Shooting of petitioner needs investigating

(China Daily) Updated: 2015-05-11 07:44

Shooting of petitioner needs investigating

Xu Chunhe, 54, was shot when he tried to get through the security checkpoint at the Qing'an railway station on May 2. [Photo/IC]

Where there is no transparency of information, there will always be an abundance of rumors.

This is exactly the case with the incident at a railway station in Qing'an county of Northeast China's Heilongjiang province on May 2, when a police officer shot dead a man in front the man's mother and daughter.

The earliest report online described the police officer as a hero who opened fire when the man tried to grab his handgun. But later reports tell a completely different version of incident, saying the man killed was a veteran petitioner, who was about to board a train on petition trip along with his mother and daughter. The police officer was trying to stop the man from embarking on his trip. The incomplete video clip spread online shows the man trying to evade an attack from the police officer.

Do the local police have the complete video? Did the petitioner's actions pose a threat to the life of the police officer? As long as both these questions remain unanswered, people's imaginations can run wild about what happened at the moment.

What is natural and certain is that the sympathy of the majority of people will go to the petitioner. For they have no difficulty in understanding that the petitioner is the disadvantaged party.

Without any lethal weapon in his hand, people can hardly imagine how the man could endanger the life of the police officer, who had a handgun and baton and the assistance of some workers at the station.

In addition, there is no reason for a petitioner, with his mother and daughter by his side, to provoke a life-and-death fight with the police officer unless what the police officer did put his life in danger.

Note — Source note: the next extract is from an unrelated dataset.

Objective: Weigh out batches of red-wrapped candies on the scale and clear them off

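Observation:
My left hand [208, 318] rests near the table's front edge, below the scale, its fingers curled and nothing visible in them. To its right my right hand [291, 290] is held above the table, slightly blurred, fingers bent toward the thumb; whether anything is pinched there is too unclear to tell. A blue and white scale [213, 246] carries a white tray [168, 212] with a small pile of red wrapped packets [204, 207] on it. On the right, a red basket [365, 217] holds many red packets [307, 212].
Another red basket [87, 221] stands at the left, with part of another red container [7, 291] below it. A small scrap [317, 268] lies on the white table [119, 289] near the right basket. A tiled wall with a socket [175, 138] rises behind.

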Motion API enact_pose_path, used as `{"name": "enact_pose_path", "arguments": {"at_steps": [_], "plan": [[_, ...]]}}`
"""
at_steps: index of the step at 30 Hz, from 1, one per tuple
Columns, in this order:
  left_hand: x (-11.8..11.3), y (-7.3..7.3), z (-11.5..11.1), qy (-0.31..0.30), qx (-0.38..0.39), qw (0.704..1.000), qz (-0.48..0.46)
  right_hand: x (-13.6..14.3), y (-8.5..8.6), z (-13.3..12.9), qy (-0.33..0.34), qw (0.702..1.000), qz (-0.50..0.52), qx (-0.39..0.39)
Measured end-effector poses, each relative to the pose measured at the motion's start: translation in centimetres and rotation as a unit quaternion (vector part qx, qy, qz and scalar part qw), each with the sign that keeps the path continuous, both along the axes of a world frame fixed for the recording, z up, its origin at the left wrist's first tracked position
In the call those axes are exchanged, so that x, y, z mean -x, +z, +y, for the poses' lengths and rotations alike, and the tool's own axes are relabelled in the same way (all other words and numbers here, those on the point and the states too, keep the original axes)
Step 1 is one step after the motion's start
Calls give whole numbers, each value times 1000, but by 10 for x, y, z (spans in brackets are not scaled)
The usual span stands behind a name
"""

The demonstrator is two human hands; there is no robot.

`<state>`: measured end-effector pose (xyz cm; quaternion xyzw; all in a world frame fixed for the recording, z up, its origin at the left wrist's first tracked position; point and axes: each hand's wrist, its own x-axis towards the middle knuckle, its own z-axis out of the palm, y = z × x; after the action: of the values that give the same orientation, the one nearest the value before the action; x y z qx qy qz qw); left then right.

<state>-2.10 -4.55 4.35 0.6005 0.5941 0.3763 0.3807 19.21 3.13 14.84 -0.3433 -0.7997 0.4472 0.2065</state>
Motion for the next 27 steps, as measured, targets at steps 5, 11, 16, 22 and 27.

There was no need for a police officer to pull out his gun just to stop a petitioner from boarding a train. A petitioner would have neither nerve nor need to grab the police officer's gun if it was still in its holster. The petitioner might not even know that the police officer had a gun unless the latter wielded his gun to threaten the former.

Obviously, the longer the complete truth of the incident is blocked from being made public, the more the public will doubt the version of events offered by the police.

The delay by the higher authorities in making the decision to make a thorough investigation into the incident only further damages the credibility of the police.